O ecossistema de DeFi é muito complexo e rico, desenha-se sempre a partir de redes de blockchain como por exemplo Ethereum, Solana, Avalanche, Tezos ou Cardano, daí partem para a utilização de moeda de câmbio estável e de menor volatilidade como Tether ou USD Coin (stablecoins), e depois elaboram camadas por cima que são softwares que funcionam como peças de Lego e garantem que o ecossistema se torna funcional. Existem blocos de peças que servem apenas para tornar a participação de instituições possível, como é o caso dos fornecedores de custódia, como a Copper, a Fireblocks, a BitGo ou a bem conhecida dos portugueses Anchorage que recentemente se tornou um unicórnio avaliado em 3 mil milhões de dólares, outro caso são os fornecedores de KYC como a Coinfirm, a Solidus Labs ou a Civic.

As peças finais de Lego estão depois associadas aos serviços financeiros descentralizados. Desde casas de câmbio como a Uniswap, Curve ou Sushiswap, passando por peças ligadas a crédito como AAVE, Goldfinch ou Anchor, até a fornecedores de staking como Allnodes, Blockdaemon ou Everstake. Para assegurar a liquidez de mercado temos, por exemplo, a Balancer ou a Lido, para fazer o papel de seguradora temos a Unslashed ou a Nexus Mutual e para convergir tudo isto numa experiência simples e intuitiva para um cliente final temos como porta de entrada e peça de Lego visível que esconde todo este ecossistema em projetos como Nexo, Celsius ou BlockFi – estes últimos são as melhores portas de entrada para quem quiser satisfazer a curiosidade por este novo mundo.

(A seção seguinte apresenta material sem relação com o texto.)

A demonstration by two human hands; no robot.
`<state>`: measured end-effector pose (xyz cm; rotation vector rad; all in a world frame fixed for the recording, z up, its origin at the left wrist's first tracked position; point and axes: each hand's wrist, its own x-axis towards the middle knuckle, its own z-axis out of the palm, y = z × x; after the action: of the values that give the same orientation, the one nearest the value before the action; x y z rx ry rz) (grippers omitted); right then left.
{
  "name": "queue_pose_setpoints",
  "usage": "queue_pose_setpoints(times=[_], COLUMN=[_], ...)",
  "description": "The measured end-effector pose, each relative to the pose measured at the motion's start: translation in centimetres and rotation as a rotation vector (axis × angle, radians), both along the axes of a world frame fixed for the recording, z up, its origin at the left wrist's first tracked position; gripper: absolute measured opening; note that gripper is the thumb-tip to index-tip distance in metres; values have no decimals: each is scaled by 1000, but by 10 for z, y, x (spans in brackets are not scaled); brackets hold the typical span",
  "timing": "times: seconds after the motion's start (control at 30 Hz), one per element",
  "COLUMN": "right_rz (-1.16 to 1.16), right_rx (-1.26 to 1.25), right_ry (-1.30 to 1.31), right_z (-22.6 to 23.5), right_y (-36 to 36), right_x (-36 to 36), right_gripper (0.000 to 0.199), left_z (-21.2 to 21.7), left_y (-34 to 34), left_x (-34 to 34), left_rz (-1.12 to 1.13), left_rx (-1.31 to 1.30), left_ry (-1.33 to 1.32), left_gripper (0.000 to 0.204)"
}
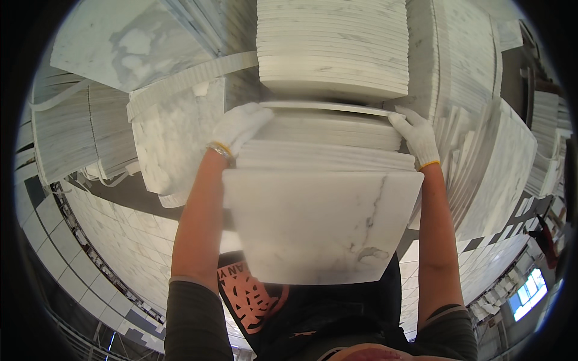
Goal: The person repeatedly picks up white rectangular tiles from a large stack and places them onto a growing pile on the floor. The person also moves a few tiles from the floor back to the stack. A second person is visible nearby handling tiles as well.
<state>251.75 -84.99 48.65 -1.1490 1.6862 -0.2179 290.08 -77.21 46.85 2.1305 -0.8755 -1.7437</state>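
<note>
A row of white marble tiles stands on edge before me, the nearest tile (319, 225) showing its broad face with grey veins. Both my hands wear white gloves with yellow cuffs. At the far end of this row, a thin marble tile (328, 107) sits slightly raised between them. My left hand (242, 125) is closed at its left corner, the fingers partly hidden behind it. The right corner lies in the grip of my right hand (416, 135), thumb on the near side. Between that tile and the nearest one are several more upright tiles (328, 133).
Beyond a dark gap rises a larger block of tightly packed tiles (332, 48). Marble blocks (177, 132) bound with pale straps stand at left. Leaning slabs (500, 162) flank me at right. Pale tiles (120, 210) cover the floor, and a bright window (530, 293) shows at far right.
</note>
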Motion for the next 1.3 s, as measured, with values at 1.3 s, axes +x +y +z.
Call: queue_pose_setpoints(times=[1.3], right_rz=[-279], right_rx=[-4], right_ry=[-33], right_z=[-28], right_y=[-34], right_x=[14], right_gripper=[54], left_z=[5], left_y=[-1], left_x=[-5], left_rz=[-72], left_rx=[-15], left_ry=[-175], left_gripper=[33])
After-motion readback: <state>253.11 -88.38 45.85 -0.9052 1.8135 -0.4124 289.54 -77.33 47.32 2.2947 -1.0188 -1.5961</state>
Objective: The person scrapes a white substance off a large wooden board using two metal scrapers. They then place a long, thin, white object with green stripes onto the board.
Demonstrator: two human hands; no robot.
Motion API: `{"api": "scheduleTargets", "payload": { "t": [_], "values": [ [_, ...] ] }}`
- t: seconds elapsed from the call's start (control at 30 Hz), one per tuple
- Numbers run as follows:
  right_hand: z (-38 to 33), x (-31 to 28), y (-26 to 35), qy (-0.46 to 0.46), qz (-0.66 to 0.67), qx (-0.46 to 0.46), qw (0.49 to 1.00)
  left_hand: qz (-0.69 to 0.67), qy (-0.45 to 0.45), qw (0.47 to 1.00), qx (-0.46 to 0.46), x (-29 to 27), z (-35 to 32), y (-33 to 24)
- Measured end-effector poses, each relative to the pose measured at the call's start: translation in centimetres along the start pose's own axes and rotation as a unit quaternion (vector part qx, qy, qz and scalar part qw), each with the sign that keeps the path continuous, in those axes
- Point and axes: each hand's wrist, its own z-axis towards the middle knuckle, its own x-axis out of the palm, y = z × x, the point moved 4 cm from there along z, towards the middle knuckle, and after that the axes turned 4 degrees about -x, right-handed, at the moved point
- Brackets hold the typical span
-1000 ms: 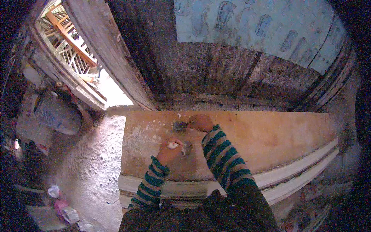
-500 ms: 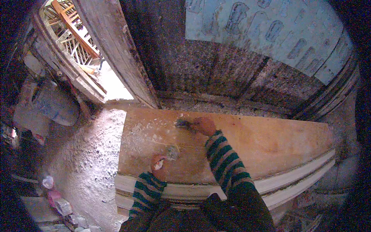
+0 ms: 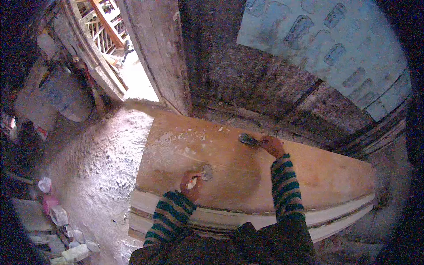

São conceitos muito novos, muito disruptivos e muito fora de todo o padrão de funcionamento da sociedade atual e dos sistemas financeiros que há décadas nos regem. São milhares de novos projetos, com milhões de pessoas a trabalhar todo o dia para criar uma nova norma financeira, mais descentralizada, mais rentável e mais escalável, e tudo a crescer a ritmo exponencial e com impacto direto em todos os sectores da sociedade. Os desafios são enormes, é ainda tudo pouco maduro e volátil, mas é inquestionável que esta é a grande revolução e tendência de médio-longo prazo para o sector financeiro global. O rei DeFi destronou o príncipe encantado FinTech que nem tempo teve de aquecer a cadeira.